Healthy kidneys help clear waste out of your body through your urine. Waste comes from the
body processing foods we eat and drink. Sick kidneys cannot keep up. As a result, waste and
fluid can build in your blood. This can make you feel sick. Hemodialysis can clear most waste
and fluid. Eating right can help make less waste build up in your blood. The less waste build up
in your blood, the better you will feel.

What does protein do?
Protein is needed to build and repair muscle. Protein also helps you fight off infections. Eating
enough protein can help you live longer on HD. People on HD need to eat more protein because
some protein is lost during the dialysis process.

How much protein can I eat?
Your dietitian will decide the amount of protein that you should have each day to meet your
body’s needs.
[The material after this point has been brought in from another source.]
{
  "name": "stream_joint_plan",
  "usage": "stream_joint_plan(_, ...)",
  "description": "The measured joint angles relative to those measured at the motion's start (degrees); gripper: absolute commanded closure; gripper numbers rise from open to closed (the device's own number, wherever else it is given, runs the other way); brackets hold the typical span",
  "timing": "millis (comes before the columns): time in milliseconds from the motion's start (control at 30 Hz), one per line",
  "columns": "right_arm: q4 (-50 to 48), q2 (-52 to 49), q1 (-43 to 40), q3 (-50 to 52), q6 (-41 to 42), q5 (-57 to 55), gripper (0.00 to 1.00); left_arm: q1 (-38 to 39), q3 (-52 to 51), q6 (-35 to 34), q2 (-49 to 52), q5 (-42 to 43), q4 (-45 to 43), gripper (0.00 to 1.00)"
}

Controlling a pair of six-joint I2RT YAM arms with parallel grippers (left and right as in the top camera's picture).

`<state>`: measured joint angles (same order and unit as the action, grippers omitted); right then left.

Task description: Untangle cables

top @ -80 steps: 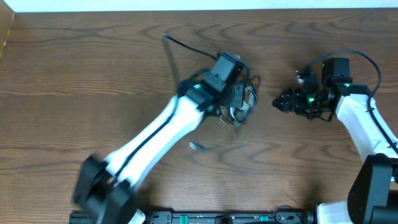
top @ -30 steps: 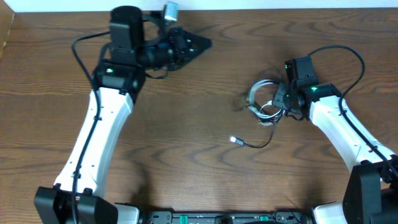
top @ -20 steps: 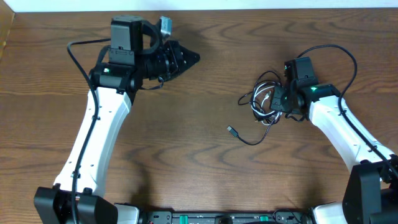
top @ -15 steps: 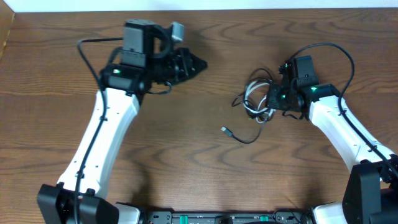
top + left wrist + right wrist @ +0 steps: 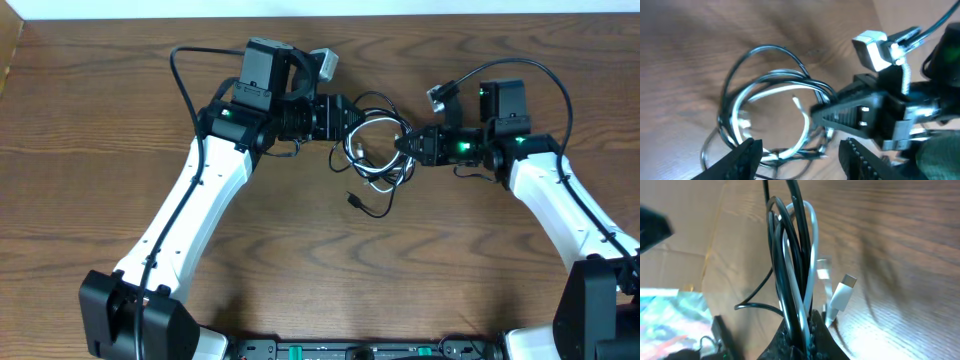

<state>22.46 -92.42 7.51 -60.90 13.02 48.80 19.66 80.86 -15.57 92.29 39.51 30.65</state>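
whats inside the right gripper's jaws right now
Several loops of the black cable and the white cable run together into the shut right gripper. A white plug hangs just beside them. The gripper itself covers how deep the strands go.

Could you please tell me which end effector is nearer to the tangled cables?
Right. The right end effector is shut on the cables, gripping the bundle's right side. The left end effector is open at the bundle's left edge, gripping nothing.
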Motion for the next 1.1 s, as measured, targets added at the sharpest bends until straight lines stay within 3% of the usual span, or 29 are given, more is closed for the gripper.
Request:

A larger amount of protein can be found in meat, eggs and fish. Bread, cereal and
vegetables have small amounts of protein. Below is the number of protein choices you should eat
each day.

Your daily protein prescription is _______________________ grams.

Meat/Meat Substitute_____________ choices daily

ξ Each choice has 7 grams of protein. Each of these is equal to one
choice:
1 ounce beef, chicken, lamb, pork, fish
¼ cup salmon, tuna, crab, lobster clams
¼ cup cottage cheese
1 ounce or 5 medium shrimp
1 egg
¼ cup egg substitute
4 ounces tofu
*2 tablespoons peanut butter
*½ cup cooked beans, peas, or lentils
*1 ounce natural cheese (Swiss, Cheddar, etc)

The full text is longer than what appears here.